Your task: Please give back word for word the lines of the material below between the line containing "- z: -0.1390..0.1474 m" and the line containing "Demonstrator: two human", inclusive.
Exercise data START
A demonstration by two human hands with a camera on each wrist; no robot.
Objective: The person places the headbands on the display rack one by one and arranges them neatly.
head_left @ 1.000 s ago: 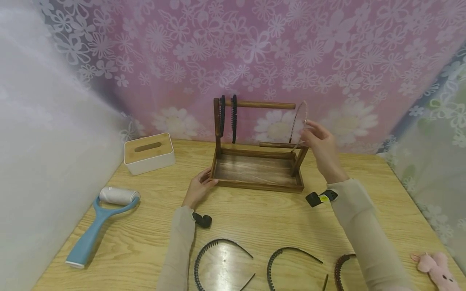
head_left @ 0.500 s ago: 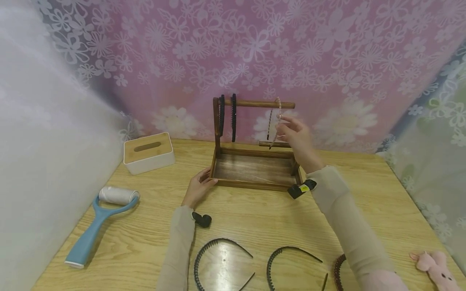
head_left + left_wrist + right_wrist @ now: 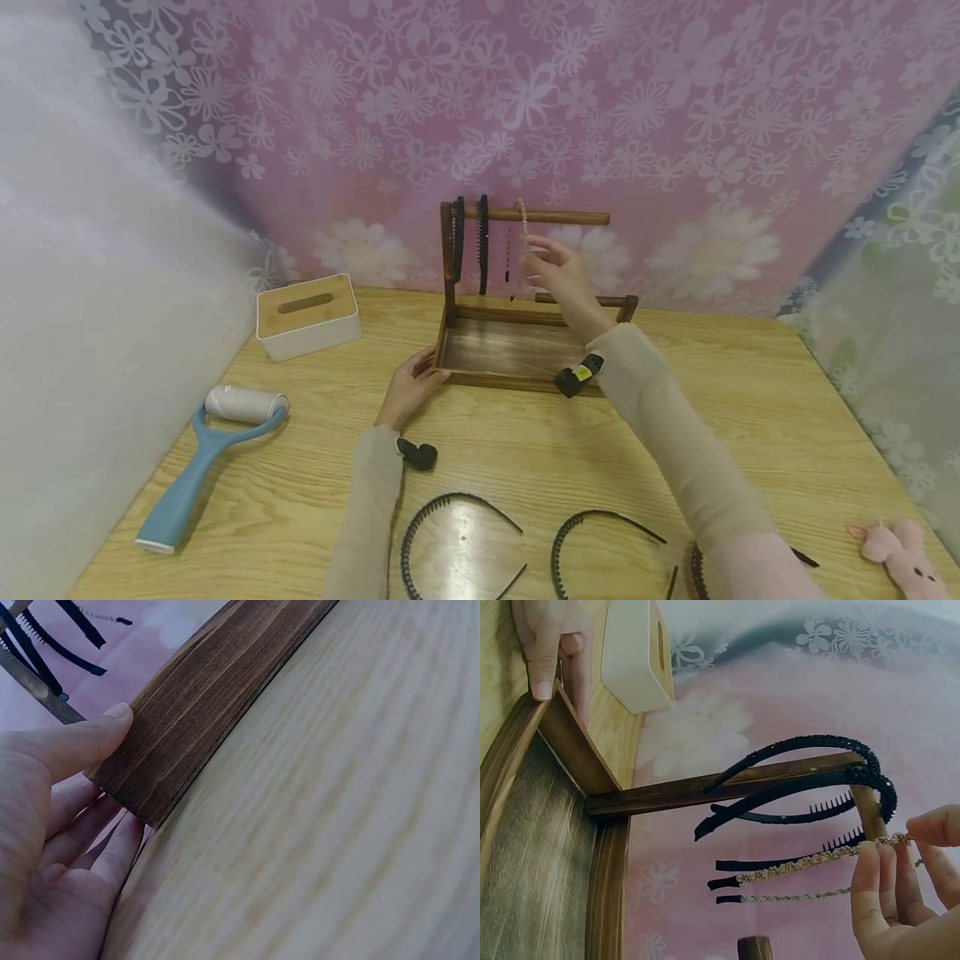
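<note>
A wooden headband stand has a shallow tray base, a long upper bar and a shorter lower bar. My left hand grips the tray's front left corner, thumb on the rim and fingers at the end wall. With my right hand I pinch a thin beaded headband, its arch over the upper bar and its dark-tipped ends hanging down. To its left, two black toothed headbands hang on the same bar.
At the front lie two dark toothed headbands and a brown one, partly behind my right sleeve. A tissue box and a blue-handled lint roller are at left. A pink plush toy lies front right.
My right hand has carried the beaded headband leftward from beyond the upper bar's free right end to a place along the bar near the black headbands. The left hand stays at the tray corner.
</note>
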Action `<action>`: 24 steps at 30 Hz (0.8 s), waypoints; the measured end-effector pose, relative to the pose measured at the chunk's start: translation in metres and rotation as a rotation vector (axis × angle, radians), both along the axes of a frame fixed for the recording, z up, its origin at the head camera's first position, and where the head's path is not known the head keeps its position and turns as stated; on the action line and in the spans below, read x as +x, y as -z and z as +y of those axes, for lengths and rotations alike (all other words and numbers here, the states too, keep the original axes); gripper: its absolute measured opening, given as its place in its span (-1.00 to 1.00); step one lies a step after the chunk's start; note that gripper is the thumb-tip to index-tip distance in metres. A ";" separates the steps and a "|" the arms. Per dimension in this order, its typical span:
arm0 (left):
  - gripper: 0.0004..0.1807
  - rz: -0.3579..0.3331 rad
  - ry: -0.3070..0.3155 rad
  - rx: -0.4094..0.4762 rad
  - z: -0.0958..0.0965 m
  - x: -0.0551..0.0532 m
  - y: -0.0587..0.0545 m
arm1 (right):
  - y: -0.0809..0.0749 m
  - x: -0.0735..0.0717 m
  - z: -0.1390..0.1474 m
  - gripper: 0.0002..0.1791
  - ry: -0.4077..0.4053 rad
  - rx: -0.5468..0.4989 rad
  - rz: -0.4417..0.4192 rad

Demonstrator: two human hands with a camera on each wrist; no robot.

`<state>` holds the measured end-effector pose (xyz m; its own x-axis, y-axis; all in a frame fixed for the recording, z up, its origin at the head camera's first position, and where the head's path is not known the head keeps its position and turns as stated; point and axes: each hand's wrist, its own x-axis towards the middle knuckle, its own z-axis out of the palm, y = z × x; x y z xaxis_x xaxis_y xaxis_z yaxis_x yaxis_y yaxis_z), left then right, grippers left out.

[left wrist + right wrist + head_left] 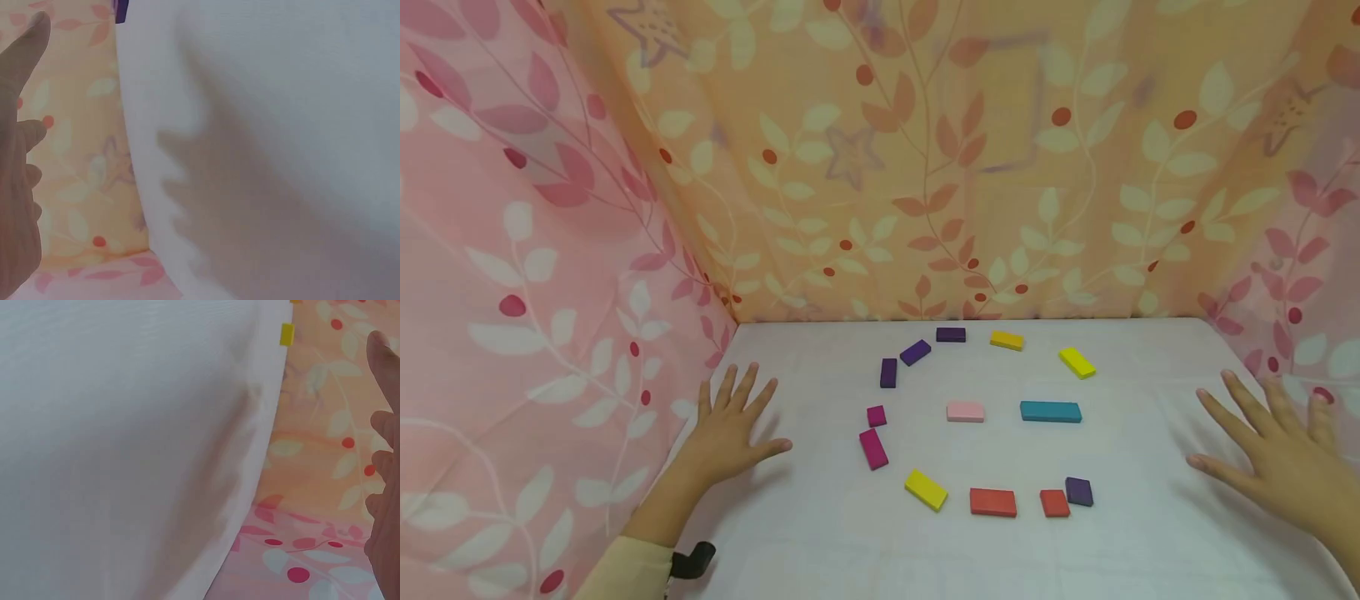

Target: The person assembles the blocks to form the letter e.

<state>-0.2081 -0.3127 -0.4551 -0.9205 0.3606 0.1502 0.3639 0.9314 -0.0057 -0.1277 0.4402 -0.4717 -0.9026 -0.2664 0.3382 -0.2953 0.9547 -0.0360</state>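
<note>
My left hand (730,437) hovers over the left side of the white table with fingers spread, holding nothing. On the far right my right hand (1277,458) is likewise spread above the table, its shadow below it. Between them lies a loose ring of flat coloured blocks. Nearest the left hand are a magenta block (873,448) and a small magenta square (876,416). Inside the ring sit a pink block (965,412) and a teal block (1050,412). Toward the right hand lie a dark purple square (1079,492) and a bright yellow block (1077,363).
Along the front are a yellow block (926,490), a red block (992,502) and a red square (1055,503). At the back lie purple blocks (915,352) and an orange-yellow block (1007,340). Leaf-patterned curtains (850,208) enclose the white table (820,550).
</note>
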 end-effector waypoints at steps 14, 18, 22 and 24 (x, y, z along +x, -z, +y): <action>0.16 -0.026 0.037 0.063 0.031 -0.017 -0.011 | -0.020 -0.017 -0.027 0.18 0.029 -0.024 -0.033; 0.15 -0.053 0.047 0.079 0.043 -0.020 -0.015 | -0.024 -0.021 -0.034 0.14 0.007 -0.058 -0.034; 0.15 -0.062 0.061 0.094 0.056 -0.022 -0.017 | -0.027 -0.027 -0.042 0.10 -0.020 -0.083 -0.026; 0.15 -0.058 0.073 0.100 0.062 -0.023 -0.019 | -0.027 -0.030 -0.046 0.09 -0.026 -0.080 -0.023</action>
<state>-0.2314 -0.2508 -0.4365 -0.9005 0.4131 0.1361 0.4280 0.8973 0.1084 -0.1577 0.3938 -0.4443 -0.9036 -0.2626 0.3386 -0.3179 0.9407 -0.1188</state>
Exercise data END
Exercise answer:
  - z: -0.1390..0.1474 m
  - gripper: 0.0002..0.1791
  - ry: -0.4077..0.4053 rad
  - rx: -0.5468..0.4989 rad
  - rz: -0.4417..0.4192 rad

Demonstrator: two human hands with a camera on each wrist; no robot.

For this exercise, nothing further remains to be done.